One very useful aspect of Golden Gate is to allow the manipulation of data between the source and the destinations.

One recent problem that I encountered was to alter the data differently for inserts than for updates. This was caused by the receiving system needing to have some default data in columns which may or may not be supplied by the insert or update statements. This is slightly more complex than first imagined:

  • If we have an INSERT and the column value IS NULL, or the column value IS NOT SUPPLIED by the insert statement, we should set the default for that column.
  • If we have an UPDATE and the column value IS NULL, then we should set the default for that column.
    We must NOT set the default if the UPDATE does not supply the column, otherwise we may incorrectly overwrite data in the target system.

The first problem is that, by default, you are not allowed to have more than one table mapping per table. To get around this, you need to use the “ALLOWDUPTARGETMAP” parameter. You can then add multiple mappings.

You need to be aware that each mapping will fire for each transaction action. If you have 2 active table mappings for the same table, you will end up with 2 inserts/updates/deletes. Get this mapping wrong and your data integrity will be destroyed, and you will get a lot of constraint errors. In this case we have 2 mappings, one for inserts and one for updates and deletes. I need to use the get/ignore commands to indicate which actions each mapping should use.
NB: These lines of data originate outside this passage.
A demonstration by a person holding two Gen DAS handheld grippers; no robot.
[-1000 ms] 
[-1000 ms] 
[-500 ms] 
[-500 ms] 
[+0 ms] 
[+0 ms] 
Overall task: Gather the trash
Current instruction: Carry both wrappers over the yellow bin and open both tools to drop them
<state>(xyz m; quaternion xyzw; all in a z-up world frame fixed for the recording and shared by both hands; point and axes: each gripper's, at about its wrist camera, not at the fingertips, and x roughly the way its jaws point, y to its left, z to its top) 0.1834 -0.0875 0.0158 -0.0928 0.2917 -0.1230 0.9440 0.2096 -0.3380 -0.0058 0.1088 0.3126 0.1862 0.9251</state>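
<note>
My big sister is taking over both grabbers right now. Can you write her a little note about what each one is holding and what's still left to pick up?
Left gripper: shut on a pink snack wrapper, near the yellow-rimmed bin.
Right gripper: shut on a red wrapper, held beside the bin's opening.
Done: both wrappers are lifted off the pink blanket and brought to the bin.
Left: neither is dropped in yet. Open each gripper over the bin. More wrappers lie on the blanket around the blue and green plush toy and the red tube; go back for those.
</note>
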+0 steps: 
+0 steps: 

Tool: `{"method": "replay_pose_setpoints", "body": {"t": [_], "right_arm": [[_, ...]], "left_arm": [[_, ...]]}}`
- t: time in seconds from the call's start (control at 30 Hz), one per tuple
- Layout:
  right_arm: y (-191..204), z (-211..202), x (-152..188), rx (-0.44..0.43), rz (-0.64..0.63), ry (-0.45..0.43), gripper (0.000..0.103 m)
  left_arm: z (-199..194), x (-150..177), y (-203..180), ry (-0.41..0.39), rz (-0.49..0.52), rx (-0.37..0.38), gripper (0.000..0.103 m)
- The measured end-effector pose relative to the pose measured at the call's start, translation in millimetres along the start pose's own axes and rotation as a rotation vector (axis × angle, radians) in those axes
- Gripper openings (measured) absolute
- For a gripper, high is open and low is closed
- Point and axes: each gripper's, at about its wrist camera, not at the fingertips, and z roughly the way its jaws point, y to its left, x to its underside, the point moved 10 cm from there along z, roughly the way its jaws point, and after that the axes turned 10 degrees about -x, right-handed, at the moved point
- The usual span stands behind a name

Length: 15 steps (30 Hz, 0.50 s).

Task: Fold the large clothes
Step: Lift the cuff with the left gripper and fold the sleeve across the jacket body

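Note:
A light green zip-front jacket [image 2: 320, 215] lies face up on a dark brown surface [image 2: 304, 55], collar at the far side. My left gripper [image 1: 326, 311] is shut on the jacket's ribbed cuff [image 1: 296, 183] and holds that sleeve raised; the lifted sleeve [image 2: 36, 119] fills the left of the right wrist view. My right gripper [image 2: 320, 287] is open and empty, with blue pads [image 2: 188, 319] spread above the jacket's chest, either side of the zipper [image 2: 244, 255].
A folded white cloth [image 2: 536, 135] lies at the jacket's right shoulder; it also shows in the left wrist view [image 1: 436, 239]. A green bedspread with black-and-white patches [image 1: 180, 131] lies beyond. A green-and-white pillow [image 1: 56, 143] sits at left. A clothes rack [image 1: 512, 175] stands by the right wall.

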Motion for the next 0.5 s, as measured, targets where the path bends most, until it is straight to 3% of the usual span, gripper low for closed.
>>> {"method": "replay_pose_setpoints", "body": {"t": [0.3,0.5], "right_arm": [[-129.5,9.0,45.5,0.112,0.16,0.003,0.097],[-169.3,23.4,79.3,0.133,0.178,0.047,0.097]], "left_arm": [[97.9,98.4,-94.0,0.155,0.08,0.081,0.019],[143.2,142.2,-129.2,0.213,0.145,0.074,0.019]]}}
The following example was for a data pump, but it is valid to do this for all extracts and replicats.

 

-- ggsci: add extract p_neil, exttrailsource /u02/gg/bin12/dirdat/NE, BEGIN NOW
-- ggsci: add rmttrail ./dirdat/NP extract p_neil megabytes 100

EXTRACT p_neil
USERID owner_goldengate@DB_LOCAL PASSWORD password
passthru
TARGETDEFS ./dirdef/defgen.neil.def
RMTHOST remote.server.world mgrport 7809
RMTTRAIL ./dirdat/NP

-- So we can have multiple mappings for a single table. This is a dangerous parameter!
ALLOWDUPTARGETMAP

-- FOR INSERTS - REPLACE MISSING COLUMNS
getinserts
ignoreupdates
ignoredeletes

TABLE NCHA.NEIL, TARGET NCHA.NEIL
COLMAP (usedefaults, &
C2 = @IF (@COLTEST (C2 , NULL, MISSING) , '1900-01-01:00:00:00.000000' , C2 ), &
C3 = @IF (@COLTEST (C3 , NULL, MISSING) , '1900-01-01:00:00:00.000000' , C3 ), &
);

-- FOR UPDATES - IGNORE MISSING COLUMNS
-- We will do the deletes here too. If they are supplied as NULL they should be modified
-- You may need to do a separate section for deletes depending upon your rules.
ignoreinserts
getupdates
getdeletes

TABLE NCHA.NEIL, TARGET NCHA.NEIL
COLMAP (usedefaults, &
C2 = @IF (@COLTEST (C2 , NULL) , '1900-01-01:00:00:00.000000' , C2 ), &
C3 = @IF (@COLTEST (C3 , NULL) , '1900-01-01:00:00:00.000000' , C3 ), &
);

-- And back to normal for subsequent table mappings
getinserts
getupdates
getdeletes
Advertisement

6 Responses to Goldengate Data Manipulation – When Inserts & Updates differ

  1. Mohammed Aashiq says:

    is it possible to replicat a table rows only when specific columns are updated. the column which i am interested is a NULL value and this column is not primary key. and more importantly these updates has to be converted into inserts into target,

    Like

    • The short answer is yes, but it’s a little complicated and you will need to test carefully.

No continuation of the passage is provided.